Timothe de Paepe “Diego Duarte II (1612-1691): a converso’s experience in seventeenth-century Antwerp” Jewish History, Vol. 24, No. 2 (2010), pp. 169-193

Tunkel, Victor “Music of the first Jewish woman composer” Journal of synagogue music, 32 116-121. New York, NY: Cantors’ Assembly, 2007.

Fontijn, Claire “Mujeres barrocas/Baroque women/Femmes baroques. IX: Leonora Duarte” Goldberg: Early music magazine/Revista de musica antigua, (11) 96-99. June, 2000

Rudolf Rasch “The Messaus-Bull Codex London, British Library, Additional Manuscript 23.623” Source: Revue belge de Musicologie / Belgisch Tijdschrift voor Muziekwetenschap, Vol. 50,Manuscrits de musique polyphonique originaires des anciens Pays-Bas. Manuscrits demusique polyphonique conservés en Belgique (1996), pp. 93-127

R.A. Rasch: ‘The Antwerp Duarte Family as Musical Patrons’, Orlandus Lassus and his Time: Antwerp 1994, 415–29

E.R. Samuel: ‘The Disposal of Diego Duarte’s Stock of Painting 1692–1697’, Jaarboek van het Koninklijk museum voor schone kunsten (Antwerp, 1976), 305–24

M. Lucas: CCXI Sociable Letters (London, 1664)

MODERN EDITION (Sheet music) Duarte, Leonora; Pinto, David; Rasch, Rudolf A. “7 sinfonie à 5: Consort music in five parts for viols (with alternative clefs for recorders)” St. Albans: Corda Music 1988

RECORDING Transports Publics “The Duarte Circle – Antwerp 1640” CD Musica Ficta MF 8028 2018

VIDEO Leonora Duarte Sinfonia #5 LeStrange Viols

Dorothea vom Reid (born c.1615)

Dorothea vom Reid (born c.1615) was a professional performer on the viol who toured with her family across the German lands in the decade before the outbreak of the Thirty Years War. References to performances of the vom Reid family and to Dorothea in particular appear in sources associated with Nuremberg, Frankfurt, and Leipzig. The German Wikipedia page, below, offers an excellent summary of what’s known about vom Reid as well as a list of known archival sources that mention her.

vom Reid bibliography

https://de.wikipedia.org/wiki/Dorothea_vom_Ried

Annette Otterstedt; Hans Reiners (translator), The viol: history of an instrument Kassel; London; New York: Bärenreiter, 2002.

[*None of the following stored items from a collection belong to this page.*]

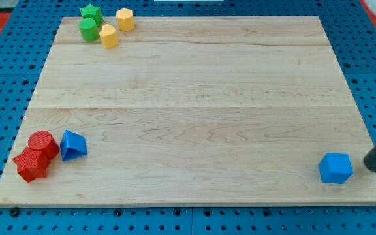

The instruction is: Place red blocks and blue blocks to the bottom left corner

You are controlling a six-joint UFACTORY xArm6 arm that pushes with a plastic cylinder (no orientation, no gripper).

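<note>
My tip (375,168) sits at the view's bottom right, at the right edge of the wooden board (194,98). It is a bare dark rod end: it has nothing to open or close and it holds nothing. The rod slants up and off the view's right side.

Just to the view's left of my tip lies a blue block (335,168), a chunky faceted piece whose exact shape I cannot make out. A narrow strip of board shows between it and my tip, so they look close but apart, though I cannot be sure of that gap.

Far across the board to the view's left of my tip, near the bottom left corner, three blocks are grouped. A blue block shaped like a wedge or pyramid (73,145) is the nearest of them to my tip. Beside it, farther left, is a red cylinder (42,144), and touching that, lower and farther left still, a red star-like block (31,164).

Far up and to the left of my tip, at the board's top left, are four more blocks close together: a green star (91,12), a green cylinder (88,29), and two yellow hexagonal blocks (125,19) (109,36).

There are no containers on the board; every block lies directly on the wood.
</note>
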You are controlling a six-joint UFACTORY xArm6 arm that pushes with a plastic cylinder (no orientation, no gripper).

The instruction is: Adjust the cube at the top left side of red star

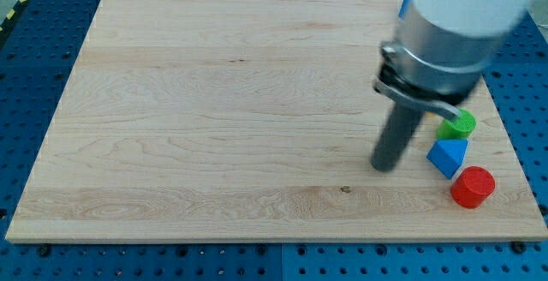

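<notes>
- The wooden board [214, 110] fills most of the view, and nearly all of it lies toward the view's left of my tip, bare of blocks.
- The arm's grey and white body [454, 32] comes in from the view's top right and hides that corner of the board, directly above my tip.
- A sliver of blue [404, 7] peeks out at the arm's left edge, well above my tip; its shape cannot be made out, and it may be a cube.
- The red cylinder [473, 187] stands to the view's lower right of my tip, near the board's edge.
- The blue triangular block [448, 156] sits just to the right of my tip, apart from it.
- The green block [458, 126], seemingly a cylinder, is up and to the right of my tip, partly behind the arm.
- My tip [384, 166] rests on the board touching nothing; being a bare rod, it holds nothing.
- No red star or clear cube shows; in my judgement both lie hidden under the arm, so the move likely heads toward the view's top.
</notes>
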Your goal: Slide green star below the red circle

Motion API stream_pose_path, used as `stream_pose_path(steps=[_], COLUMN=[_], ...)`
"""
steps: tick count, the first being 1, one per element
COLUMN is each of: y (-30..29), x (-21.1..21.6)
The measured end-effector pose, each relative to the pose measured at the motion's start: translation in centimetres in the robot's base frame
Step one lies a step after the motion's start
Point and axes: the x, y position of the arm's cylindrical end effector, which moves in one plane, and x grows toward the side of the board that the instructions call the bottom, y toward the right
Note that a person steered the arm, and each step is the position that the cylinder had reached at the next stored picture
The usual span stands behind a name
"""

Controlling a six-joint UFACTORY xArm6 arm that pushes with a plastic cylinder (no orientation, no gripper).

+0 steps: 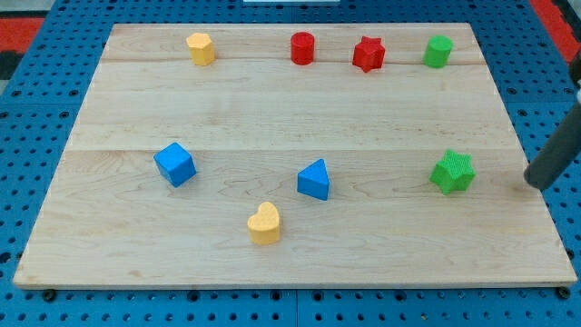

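Note:
The green star [452, 172] lies on the wooden board [290, 109] at the view's right, about mid-height. The red circle [302, 48] stands near the view's top, right of centre. My tip [534, 185] is at the board's right edge, to the right of the green star and slightly lower, with a gap between them. The dark rod rises from the tip towards the view's upper right.
A red star [369, 54] and a green block [438, 51] sit right of the red circle. A yellow block [201, 48] is at top left. A blue cube [174, 163], a blue triangle [314, 180] and a yellow heart [264, 223] lie lower down.

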Motion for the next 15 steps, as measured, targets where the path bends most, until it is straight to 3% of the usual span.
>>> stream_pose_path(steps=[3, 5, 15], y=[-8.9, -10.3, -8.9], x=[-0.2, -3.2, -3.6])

Maria Koldau, Frauen Musik Kultur. Ein Handbuch zum deutschen Sprachgebiet der frühen Neuzeit. Böhlau Verlag. Köln 2005, 516–519.

Annette Otterstedt, Die Gambe. Kulturgeschichte und praktischer Ratgeber. Bärenreiter, Kassel 1994

Susanna Perwich (c1637-1661)

[Dedicated page with additional info here!] Susanna Perwich (c1637-1661) was a viol virtuosa in England who is the subject of somewhat hagiographic biography by John Batchiler, titled The Virgins Pattern in the exemplary life and lamented death of Mrs. Susanna Perwich (1661). Bachiler’s publication, the source of the one surviving image of Perwich, is excerpted below. Articles by Westrup and Youens present useful summaries of what is currently known about Perwich.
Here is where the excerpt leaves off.